▸ PROMPT: All entries must be given again in full, exactly as they were supplied.
Content starts
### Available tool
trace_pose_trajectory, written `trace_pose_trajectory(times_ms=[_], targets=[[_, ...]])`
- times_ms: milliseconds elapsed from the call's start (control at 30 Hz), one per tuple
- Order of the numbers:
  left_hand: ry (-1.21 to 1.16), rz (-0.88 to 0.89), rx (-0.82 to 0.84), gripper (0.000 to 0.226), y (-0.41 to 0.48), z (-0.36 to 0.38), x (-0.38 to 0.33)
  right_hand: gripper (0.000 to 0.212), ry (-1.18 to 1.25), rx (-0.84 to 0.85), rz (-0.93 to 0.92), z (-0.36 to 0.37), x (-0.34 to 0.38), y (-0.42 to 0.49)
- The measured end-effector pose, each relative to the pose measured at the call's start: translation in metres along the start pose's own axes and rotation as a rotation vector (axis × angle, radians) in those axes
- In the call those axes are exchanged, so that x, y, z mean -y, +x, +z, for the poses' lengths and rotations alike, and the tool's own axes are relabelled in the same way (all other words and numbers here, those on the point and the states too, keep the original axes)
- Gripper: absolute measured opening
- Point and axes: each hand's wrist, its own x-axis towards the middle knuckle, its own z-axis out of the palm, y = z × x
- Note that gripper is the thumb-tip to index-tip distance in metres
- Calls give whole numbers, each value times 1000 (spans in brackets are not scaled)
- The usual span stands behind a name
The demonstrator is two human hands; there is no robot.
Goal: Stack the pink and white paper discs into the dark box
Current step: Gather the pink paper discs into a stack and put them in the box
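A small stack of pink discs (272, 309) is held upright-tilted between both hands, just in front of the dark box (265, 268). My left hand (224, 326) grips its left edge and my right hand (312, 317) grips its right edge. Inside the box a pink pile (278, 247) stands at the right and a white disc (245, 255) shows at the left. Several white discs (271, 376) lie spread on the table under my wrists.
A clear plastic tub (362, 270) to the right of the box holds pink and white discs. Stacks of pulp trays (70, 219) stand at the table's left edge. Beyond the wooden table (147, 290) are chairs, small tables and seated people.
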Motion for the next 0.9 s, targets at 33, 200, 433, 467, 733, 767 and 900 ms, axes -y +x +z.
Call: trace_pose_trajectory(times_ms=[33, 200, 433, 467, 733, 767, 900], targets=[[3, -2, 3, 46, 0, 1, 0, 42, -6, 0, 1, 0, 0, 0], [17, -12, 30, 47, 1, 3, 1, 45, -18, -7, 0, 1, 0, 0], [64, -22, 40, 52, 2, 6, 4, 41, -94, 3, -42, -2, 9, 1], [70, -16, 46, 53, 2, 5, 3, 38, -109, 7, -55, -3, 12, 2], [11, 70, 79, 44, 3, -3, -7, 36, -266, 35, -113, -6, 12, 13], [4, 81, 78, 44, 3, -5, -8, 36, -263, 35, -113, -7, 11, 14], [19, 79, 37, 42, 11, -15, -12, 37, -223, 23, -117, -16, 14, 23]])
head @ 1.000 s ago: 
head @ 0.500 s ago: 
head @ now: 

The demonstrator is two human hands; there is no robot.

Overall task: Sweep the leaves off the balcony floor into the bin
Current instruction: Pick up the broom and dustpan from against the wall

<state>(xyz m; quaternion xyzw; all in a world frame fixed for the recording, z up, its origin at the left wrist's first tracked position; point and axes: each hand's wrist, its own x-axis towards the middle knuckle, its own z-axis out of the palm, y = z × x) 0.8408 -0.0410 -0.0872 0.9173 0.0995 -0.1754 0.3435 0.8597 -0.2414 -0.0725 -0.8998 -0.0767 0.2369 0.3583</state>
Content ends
▸ WRITTEN SOLUTION:
### Available tool
trace_pose_trajectory, written `trace_pose_trajectory(times_ms=[_], targets=[[_, ...]])`
- times_ms: milliseconds elapsed from the call's start (control at 30 Hz), one per tuple
- Order of the numbers:
  left_hand: ry (-1.21 to 1.16), rz (-0.88 to 0.89), rx (-0.82 to 0.84), gripper (0.000 to 0.226), y (-0.41 to 0.48), z (-0.36 to 0.38), x (-0.38 to 0.33)
  right_hand: gripper (0.000 to 0.212), ry (-1.18 to 1.25), rx (-0.84 to 0.85), rz (-0.93 to 0.92), z (-0.36 to 0.37), x (-0.34 to 0.38), y (-0.42 to 0.49)
- The measured end-effector pose, each relative to the pose measured at the call's start: translation in metres along the start pose's own axes and rotation as a rotation vector (axis × angle, radians) in those axes
- In the call those axes are exchanged, so that x, y, z mean -y, +x, +z, for the poses' lengths and rotations alike, and the tool's own axes are relabelled in the same way (all other words and numbers here, those on the point and the states too, keep the original axes)
- Gripper: absolute measured opening
- Point and axes: each hand's wrist, its own x-axis towards the middle knuckle, its own z-axis out of the palm, y = z × x
- Note that gripper is the thumb-tip to index-tip distance in metres
- Calls give whole numbers, each value times 1000 (spans in brackets are not scaled)
- The usual span stands behind a name
The demonstrator is two human hands; there is no robot.
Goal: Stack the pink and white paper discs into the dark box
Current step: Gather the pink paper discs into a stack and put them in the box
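A small stack of pink discs (272, 309) is held upright-tilted between both hands, just in front of the dark box (265, 268). My left hand (224, 326) grips its left edge and my right hand (312, 317) grips its right edge. Inside the box a pink pile (278, 247) stands at the right and a white disc (245, 255) shows at the left. Several white discs (271, 376) lie spread on the table under my wrists.
A clear plastic tub (362, 270) to the right of the box holds pink and white discs. Stacks of pulp trays (70, 219) stand at the table's left edge. Beyond the wooden table (147, 290) are chairs, small tables and seated people.
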Motion for the next 0.9 s, targets at 33, 200, 433, 467, 733, 767 and 900 ms, axes -y +x +z.
Call: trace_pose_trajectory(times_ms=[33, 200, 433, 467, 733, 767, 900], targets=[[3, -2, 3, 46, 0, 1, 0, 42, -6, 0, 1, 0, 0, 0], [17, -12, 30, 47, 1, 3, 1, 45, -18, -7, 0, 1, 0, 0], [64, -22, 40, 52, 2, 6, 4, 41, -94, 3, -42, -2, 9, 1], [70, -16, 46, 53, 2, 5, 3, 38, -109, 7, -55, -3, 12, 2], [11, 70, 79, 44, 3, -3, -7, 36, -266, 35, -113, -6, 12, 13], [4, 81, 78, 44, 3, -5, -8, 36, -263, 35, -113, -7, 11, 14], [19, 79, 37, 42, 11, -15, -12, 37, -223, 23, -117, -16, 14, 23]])
head @ 1.000 s ago: 
head @ 0.500 s ago: 
head @ now: 

The demonstrator is two human hands; there is no robot.

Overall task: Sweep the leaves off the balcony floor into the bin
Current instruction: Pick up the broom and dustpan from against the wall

<state>(xyz m; quaternion xyzw; all in a world frame fixed for the recording, z up, its origin at the left wrist's first tracked position; point and axes: each hand's wrist, its own x-axis towards the middle knuckle, its own z-axis out of the palm, y = z × x) 0.8408 -0.0410 -0.0872 0.9173 0.0995 -0.1754 0.3435 0.8597 -0.2414 -0.0725 -0.8998 -0.0767 0.2369 0.3583</state>

That completes the answer to this exercise.